D. – Non c’è un segno esteriore, un abito che vi contraddistingue: il vostro “essere presenti” tra la gente, porta alla luce, secondo lei, un desiderio di Dio da parte degli uomini e delle donne che incontrate?

R. – Questo dipende da quanto siamo fedeli. Se siamo fedeli, certamente sì. Devo dire che nella mia vita è successo più di una volta che delle persone avessero intuito qualcosa. Ricordo proprio delle manifestazioni di qualcuno che diceva: “Il tuo modo di fare è pacifico, sai tenere un occhio più distante, sereno, rispetto a quanto che sta succedendo”. Tra l’altro, devo dire, nella mia vita questo è successo più frequentemente con non credenti.

D. – Lo ha potuto sperimentare in ambito professionale, lavorativo?

R. – Sì, in queste persone, una volta che intuiscono che c’è questo tipo di scelta, ho notato una curiosità positiva.

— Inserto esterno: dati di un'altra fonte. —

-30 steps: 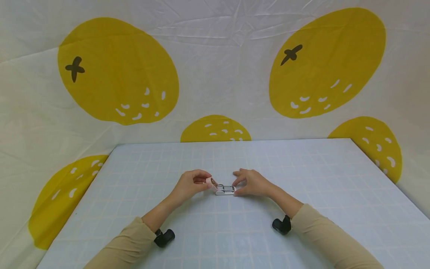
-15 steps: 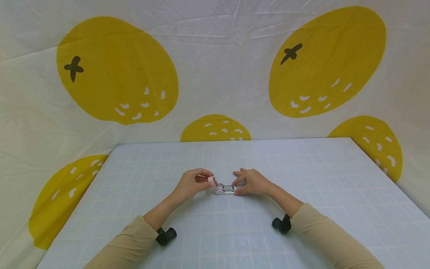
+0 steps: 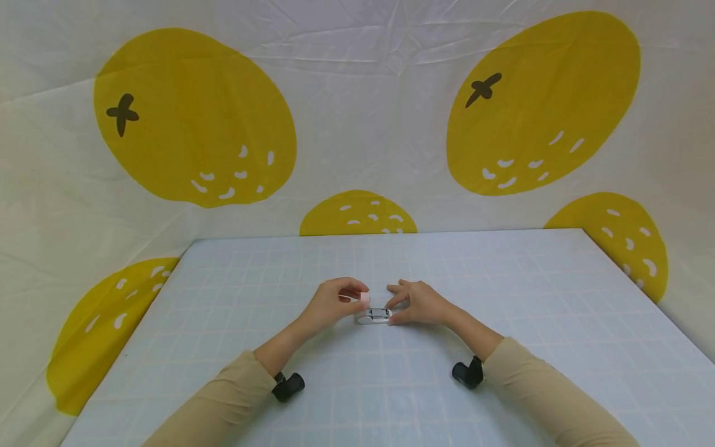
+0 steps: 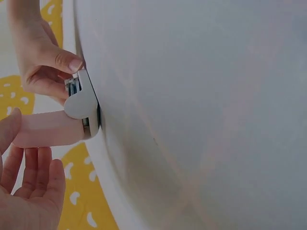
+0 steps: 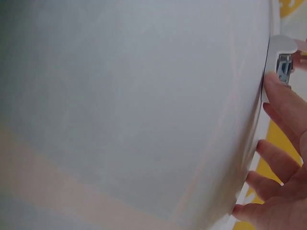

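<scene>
A small stapler, with a pink top arm (image 4: 50,128) and a light grey base (image 3: 368,320), lies on the table between the hands. The pink arm stands up from the base at its rounded hinge end, baring the metal inside. My left hand (image 3: 332,302) pinches this arm between thumb and fingers. At the opposite end, my right hand (image 3: 423,304) grips the base between thumb and index finger, its other fingers spread. In the right wrist view the right thumb (image 5: 285,98) presses the base's side, beside the metal rail (image 5: 284,68).
Under the stapler is a table (image 3: 357,397) with a pale blue gridded cover. Behind and beside it hangs a white cloth (image 3: 368,136) with large yellow fruit shapes. Black wrist cameras sit below each wrist, the left one (image 3: 288,388) near the tabletop.
My left hand has moved right, swinging the stapler's pink arm from a leftward lean to upright over the hinge. The right hand and the base have stayed in place.
</scene>
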Demonstrator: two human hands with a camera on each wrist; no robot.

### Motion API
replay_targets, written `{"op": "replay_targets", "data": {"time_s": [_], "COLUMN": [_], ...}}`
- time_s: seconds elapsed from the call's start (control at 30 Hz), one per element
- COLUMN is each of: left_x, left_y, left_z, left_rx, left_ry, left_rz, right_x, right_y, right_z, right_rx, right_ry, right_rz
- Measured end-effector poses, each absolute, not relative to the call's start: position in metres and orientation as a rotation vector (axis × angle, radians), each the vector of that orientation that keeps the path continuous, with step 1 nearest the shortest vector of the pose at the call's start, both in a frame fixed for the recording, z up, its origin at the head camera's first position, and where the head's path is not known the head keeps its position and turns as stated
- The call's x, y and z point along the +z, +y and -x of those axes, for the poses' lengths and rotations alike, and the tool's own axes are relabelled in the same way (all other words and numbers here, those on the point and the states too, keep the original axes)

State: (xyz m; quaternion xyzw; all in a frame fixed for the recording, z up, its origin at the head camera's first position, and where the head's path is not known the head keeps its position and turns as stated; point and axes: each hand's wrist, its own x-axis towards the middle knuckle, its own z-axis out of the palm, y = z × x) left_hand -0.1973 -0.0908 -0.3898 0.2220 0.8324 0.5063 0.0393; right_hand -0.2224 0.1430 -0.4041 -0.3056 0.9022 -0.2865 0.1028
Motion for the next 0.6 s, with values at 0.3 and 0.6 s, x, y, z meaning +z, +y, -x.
{"op": "replay_targets", "data": {"time_s": [0.3, 0.6], "left_x": [-0.396, -0.4], "left_y": [-0.076, -0.065], "left_z": [0.199, 0.203], "left_rx": [1.606, 1.536], "left_ry": [2.517, 2.555], "left_rz": [-0.801, -0.863], "right_x": [-0.403, -0.405], "right_y": [0.143, 0.144], "right_z": [0.222, 0.222], "right_rx": [-0.874, -0.895], "right_ry": [2.655, 2.652], "right_rz": [0.922, 0.938]}}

Queste persone sono contente della nostra presenza, semplicemente.

D. – In un mondo che tende a relegare l’aspetto religioso nel privato, che cosa vuol dire testimoniare, far parte di un istituto secolare?

R. – Questa è esattamente la questione che, se vogliamo, ha dato vita a questa intuizione degli istituti secolari, cioè quella di mostrare concretamente come fede e vita possano stare assieme.

D. – E’ quindi una vocazione fortemente legata alla realtà di oggi…

R. – Sì, è fortemente attuale. Quando uno consegna la propria vita al Signore in questo modo, consegna anche i risultati, cioè non si attende grandi ritorni. A mio modo di vedere, questa vocazione è attualissima.